Sen. Bob Menendez of New Jersey on Friday was charged with taking hundreds of thousands of dollars worth of bribes, the second time he has faced federal corruption charges as a member of the upper chamber.
The veteran Democratic lawmaker temporarily stepped down from his position as chairman of the Foreign Relations committee.
But after Damian Williams, the US attorney for the Southern District of New York, announced the senator's charges and detailed what his office said was an expansive corruption scheme, a slew of Garden State Democrats called on their colleague to resign from office.
Rep. Andy Kim, the first Democratic lawmaker in the state's congressional delegation to tell Menendez to call it quits, on Saturday announced he's challenging the senator in next year's Democratic primary.
Gov.
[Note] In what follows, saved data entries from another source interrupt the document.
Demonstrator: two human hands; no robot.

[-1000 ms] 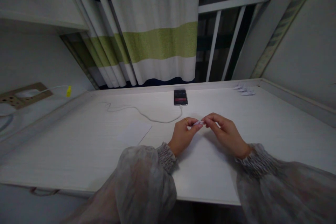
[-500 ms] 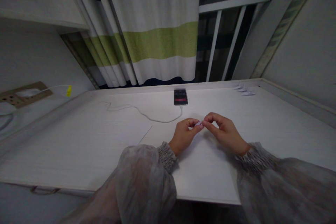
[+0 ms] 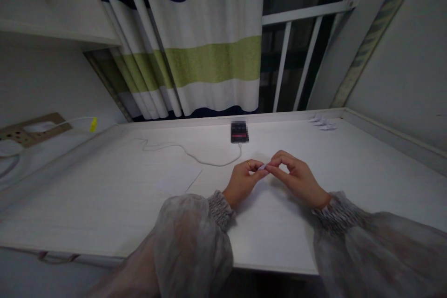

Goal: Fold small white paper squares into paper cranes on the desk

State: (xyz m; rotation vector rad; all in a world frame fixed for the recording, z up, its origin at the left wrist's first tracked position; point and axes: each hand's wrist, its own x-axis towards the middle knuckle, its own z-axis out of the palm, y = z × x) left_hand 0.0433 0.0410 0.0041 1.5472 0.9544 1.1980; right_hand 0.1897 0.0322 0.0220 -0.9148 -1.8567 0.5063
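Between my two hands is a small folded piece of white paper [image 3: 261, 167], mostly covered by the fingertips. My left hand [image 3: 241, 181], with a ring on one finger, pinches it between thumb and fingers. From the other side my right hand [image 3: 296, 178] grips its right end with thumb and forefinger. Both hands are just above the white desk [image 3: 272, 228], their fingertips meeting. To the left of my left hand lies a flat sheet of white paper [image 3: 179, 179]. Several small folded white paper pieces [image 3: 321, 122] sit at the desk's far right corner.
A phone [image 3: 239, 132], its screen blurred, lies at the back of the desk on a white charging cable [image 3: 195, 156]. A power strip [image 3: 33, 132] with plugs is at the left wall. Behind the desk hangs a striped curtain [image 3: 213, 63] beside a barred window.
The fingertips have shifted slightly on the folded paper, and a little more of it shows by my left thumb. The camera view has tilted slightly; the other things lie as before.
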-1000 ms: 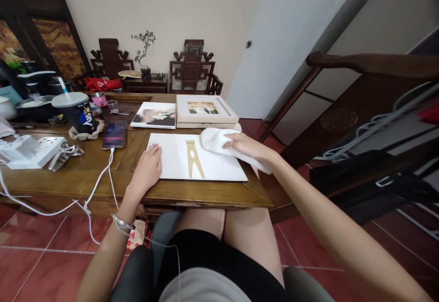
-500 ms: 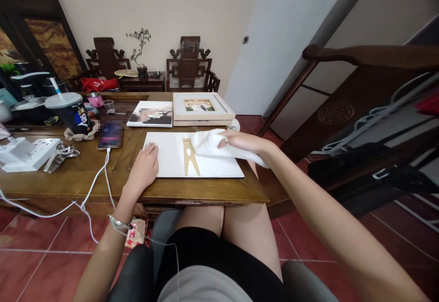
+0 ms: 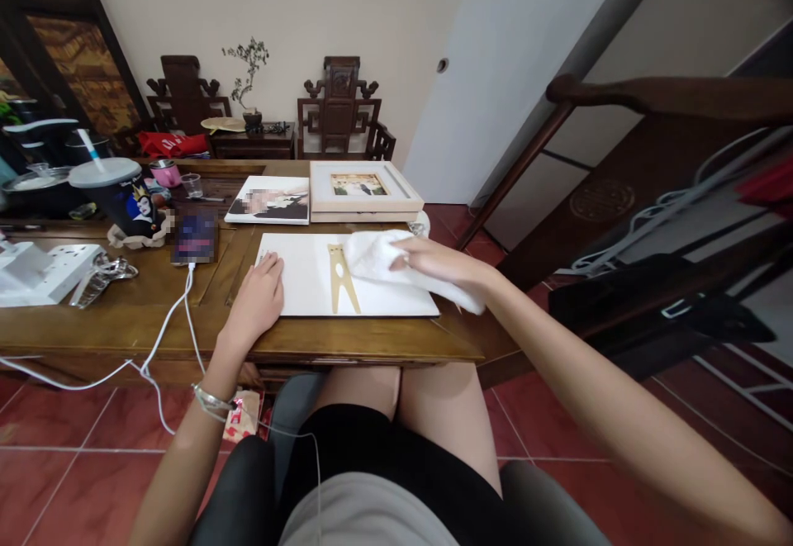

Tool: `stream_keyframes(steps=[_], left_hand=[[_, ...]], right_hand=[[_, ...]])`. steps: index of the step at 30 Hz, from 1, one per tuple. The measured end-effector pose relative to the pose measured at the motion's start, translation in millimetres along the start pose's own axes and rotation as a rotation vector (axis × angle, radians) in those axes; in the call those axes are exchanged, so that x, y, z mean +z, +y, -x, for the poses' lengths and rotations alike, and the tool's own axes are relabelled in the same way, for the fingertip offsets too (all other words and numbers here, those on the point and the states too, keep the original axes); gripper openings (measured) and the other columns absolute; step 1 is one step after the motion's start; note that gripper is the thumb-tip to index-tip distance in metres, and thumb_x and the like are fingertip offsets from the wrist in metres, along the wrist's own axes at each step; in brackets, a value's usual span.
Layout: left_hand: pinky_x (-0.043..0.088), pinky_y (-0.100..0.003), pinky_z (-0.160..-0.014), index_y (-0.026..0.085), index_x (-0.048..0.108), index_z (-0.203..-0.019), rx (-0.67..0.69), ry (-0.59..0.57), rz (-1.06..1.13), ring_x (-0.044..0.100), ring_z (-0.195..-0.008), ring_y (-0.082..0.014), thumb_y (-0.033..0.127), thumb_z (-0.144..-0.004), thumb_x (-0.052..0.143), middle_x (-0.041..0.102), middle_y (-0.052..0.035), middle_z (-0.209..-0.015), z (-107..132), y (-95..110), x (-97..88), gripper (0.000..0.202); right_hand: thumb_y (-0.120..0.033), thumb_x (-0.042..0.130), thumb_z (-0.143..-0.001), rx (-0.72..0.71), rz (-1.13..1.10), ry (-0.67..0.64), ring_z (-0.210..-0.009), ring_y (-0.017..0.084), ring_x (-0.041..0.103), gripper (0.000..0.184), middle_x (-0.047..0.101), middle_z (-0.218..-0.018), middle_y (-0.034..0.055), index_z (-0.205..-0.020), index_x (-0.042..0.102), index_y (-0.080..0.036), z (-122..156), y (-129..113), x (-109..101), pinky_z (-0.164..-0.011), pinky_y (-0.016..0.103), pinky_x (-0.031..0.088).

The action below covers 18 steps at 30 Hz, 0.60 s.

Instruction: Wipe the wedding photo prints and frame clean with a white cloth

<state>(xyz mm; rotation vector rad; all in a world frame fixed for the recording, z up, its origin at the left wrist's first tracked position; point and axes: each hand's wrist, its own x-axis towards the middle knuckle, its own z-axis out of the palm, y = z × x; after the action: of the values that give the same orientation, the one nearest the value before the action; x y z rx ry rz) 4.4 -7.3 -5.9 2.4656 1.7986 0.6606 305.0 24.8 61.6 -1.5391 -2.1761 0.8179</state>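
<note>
A white board with a gold stand piece lies face down on the wooden table. My left hand rests flat on the board's left edge, fingers stretched out. My right hand presses a white cloth onto the board's upper right part, fingers laid over the cloth.
Behind the board lie a photo print and a framed photo box. To the left are a phone with a white cable, a lidded cup, a power strip and keys. A dark wooden rail stands right.
My right hand has slid the cloth leftward across the board toward the gold stand piece. My left hand stays on the board's left edge. The view has shifted slightly.
</note>
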Motion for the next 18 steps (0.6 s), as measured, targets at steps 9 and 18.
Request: stream_keyframes(steps=[9,18], left_hand=[[0.033,-0.051,-0.114,0.010,0.052,-0.129,-0.006,0.002,0.014,0.037,-0.141,-0.0284,0.011,-0.092,0.033,0.047,-0.0190,-0.145,0,1,-0.1,0.041],[0.032,-0.048,-0.115,0.010,0.051,-0.131,-0.013,-0.007,-0.007,0.036,-0.141,-0.0266,0.014,-0.094,0.031,0.046,-0.0173,-0.146,0,0,-0.2,0.042]], right_hand=[[-0.037,0.061,-0.069,-0.022,0.010,-0.265,-0.105,0.034,0.056,0.015,0.068,-0.098,0.0079,-0.074,0.068,-0.025,70,-8,-14,-0.098,0.046,0.040],[-0.027,0.052,-0.062,0.031,-0.160,0.022,-0.090,0.028,0.057,0.012,0.066,-0.093,0.0069,-0.070,0.058,-0.020,-36,17,-11,-0.083,0.040,0.045]])
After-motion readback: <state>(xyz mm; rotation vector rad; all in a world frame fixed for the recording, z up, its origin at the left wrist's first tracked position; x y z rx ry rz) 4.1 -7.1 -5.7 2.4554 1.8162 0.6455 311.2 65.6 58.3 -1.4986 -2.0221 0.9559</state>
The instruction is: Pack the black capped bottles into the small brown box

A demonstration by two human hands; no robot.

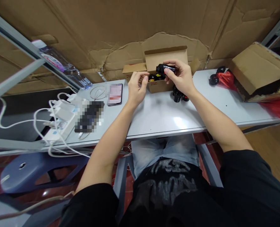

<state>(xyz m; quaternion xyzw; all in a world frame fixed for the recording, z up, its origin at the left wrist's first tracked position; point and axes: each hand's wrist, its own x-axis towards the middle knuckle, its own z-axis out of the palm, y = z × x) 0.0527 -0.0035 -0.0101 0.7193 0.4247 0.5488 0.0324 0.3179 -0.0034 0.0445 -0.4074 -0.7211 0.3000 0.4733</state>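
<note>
My right hand (179, 74) is closed around a small black cylindrical piece (162, 68) with a narrower end pointing left, held above an open cardboard box (162, 86). Its exact kind does not show. My left hand (138, 85) is at the box's left side, fingers half curled, thumb and forefinger apart, nothing visible in them. Inside the box lie several black pieces with yellow parts (152, 77). Just below my right hand, a few black pieces (177, 94) stand on the white table (159, 119) at the box's right front corner.
To the right, a larger cardboard box (253, 69) lies tipped with red plastic (227, 80) and black round pieces (214, 79) by its mouth. On the left are a phone (114, 94), a white power strip (61, 126) with cables and a plastic bottle (61, 64). A blue stool (36, 171) stands below.
</note>
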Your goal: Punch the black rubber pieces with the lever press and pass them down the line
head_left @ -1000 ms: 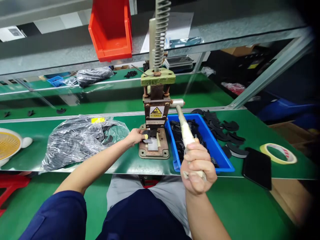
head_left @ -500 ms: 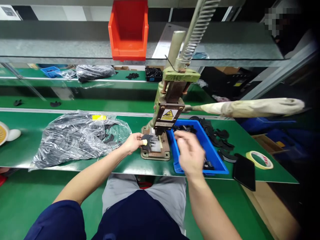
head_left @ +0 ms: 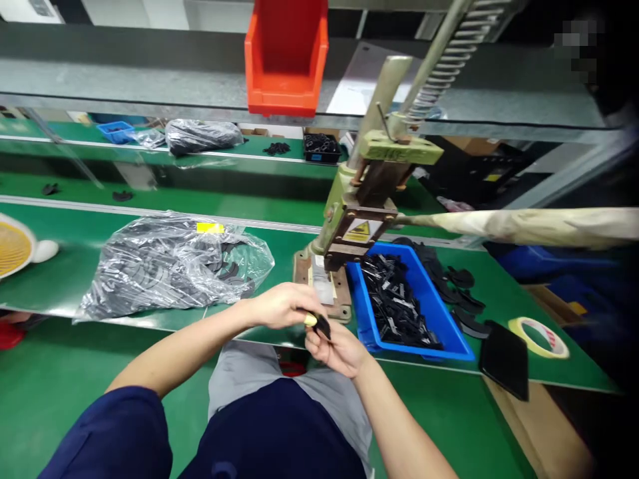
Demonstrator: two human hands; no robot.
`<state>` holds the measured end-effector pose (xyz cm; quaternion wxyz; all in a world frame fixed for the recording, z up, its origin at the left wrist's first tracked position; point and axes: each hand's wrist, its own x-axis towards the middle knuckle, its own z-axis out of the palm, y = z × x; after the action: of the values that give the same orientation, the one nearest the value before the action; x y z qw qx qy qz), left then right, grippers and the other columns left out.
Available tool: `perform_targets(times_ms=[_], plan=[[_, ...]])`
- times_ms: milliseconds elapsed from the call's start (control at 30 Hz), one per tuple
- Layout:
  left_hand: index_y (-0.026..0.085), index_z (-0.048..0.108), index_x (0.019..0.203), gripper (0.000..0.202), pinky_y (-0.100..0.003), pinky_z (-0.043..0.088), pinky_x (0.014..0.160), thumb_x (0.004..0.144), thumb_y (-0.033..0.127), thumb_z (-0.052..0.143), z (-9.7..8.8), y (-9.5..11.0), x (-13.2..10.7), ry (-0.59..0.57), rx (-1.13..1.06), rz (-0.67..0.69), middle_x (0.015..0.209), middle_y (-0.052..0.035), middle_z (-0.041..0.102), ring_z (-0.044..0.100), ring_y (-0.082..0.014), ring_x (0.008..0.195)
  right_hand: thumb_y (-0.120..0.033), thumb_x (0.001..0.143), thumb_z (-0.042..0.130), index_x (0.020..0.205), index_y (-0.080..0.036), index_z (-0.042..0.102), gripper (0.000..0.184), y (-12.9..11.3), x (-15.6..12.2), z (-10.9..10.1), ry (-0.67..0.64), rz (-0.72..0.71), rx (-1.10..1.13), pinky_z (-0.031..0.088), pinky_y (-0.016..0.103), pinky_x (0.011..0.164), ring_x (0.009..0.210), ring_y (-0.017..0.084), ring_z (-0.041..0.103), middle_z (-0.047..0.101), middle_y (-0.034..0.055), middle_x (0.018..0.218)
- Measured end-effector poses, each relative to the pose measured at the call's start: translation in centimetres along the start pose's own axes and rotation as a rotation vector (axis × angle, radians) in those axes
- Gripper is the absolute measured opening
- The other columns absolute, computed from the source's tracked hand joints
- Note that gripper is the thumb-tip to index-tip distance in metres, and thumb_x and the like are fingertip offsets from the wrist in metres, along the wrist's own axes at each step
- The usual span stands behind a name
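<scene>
Black part [head_left: 323, 326] gripped by left hand [head_left: 280, 306] and right hand [head_left: 340, 352], before press [head_left: 375, 187]; blue bin [head_left: 438, 311] of black pieces [head_left: 394, 299] rightward, bag [head_left: 170, 266] of dark pieces leftward.

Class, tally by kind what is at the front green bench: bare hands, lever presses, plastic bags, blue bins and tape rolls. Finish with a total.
Bare left hand and bare right hand: 2 hands
Green-and-brown metal lever press: 1
Bulging clear plastic bag: 1
Blue rectangular plastic bin: 1
Yellow ring-shaped tape roll: 1
Total: 6
</scene>
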<state>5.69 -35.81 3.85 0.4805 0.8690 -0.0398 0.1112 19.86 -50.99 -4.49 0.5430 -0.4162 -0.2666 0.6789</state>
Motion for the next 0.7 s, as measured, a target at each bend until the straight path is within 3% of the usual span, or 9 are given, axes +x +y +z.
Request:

Phil Murphy of New Jersey, along with Reps. Josh Gottheimer, Donald Norcross, Frank Pallone Jr., Bill Pascrell, and Mikie Sherrill, have also pressed the senator to resign.
But Menendez indicated he is not leaving office.
"It is not lost on me how quickly some are rushing to judge a Latino and push him out of his seat," he wrote in a statement in response to Democratic officials who have publicly broken with him. "I am not going anywhere."
Menendez was appointed to the Senate in January 2006 by then-Gov. Jon Corzine, who previously held the seat and had just taken office in Trenton. The senator was elected to a full term later that year and reelected in 2012 and 2018.
And Menendez is up for reelection next year, creating a politically-perilous situation where he could stand trial while also campaigning for a fourth full term in office — a scenario many Democrats would prefer not to see unfold.
Republicans, who would love to contest a race in a state where their Senate nominees have not won since 1972, quickly pounced on the news of the senator's indictment.
"Bob Menendez is a disgrace who abused his Senate seat and allegedly betrayed his country for a couple hundred thousand dollars," Senate Republican campaign committee spokesman Philip Letsou said in a statement. "Democrats covered for Menendez the first time he got indicted for corruption. It would be a shame if they did so again."
The indictment alleges that the senator "provided sensitive US government information and took other steps that secretly aided the Government of Egypt."
Menendez in 2015 was accused of seeking to aid a Florida eye doctor in exchange for gifts and campaign contributions, but the case ended in a mistrial in 2017.
"To those who were digging my political grave so that they could jump into my seat, I know who you are, and I won't forget you," the senator said at the time.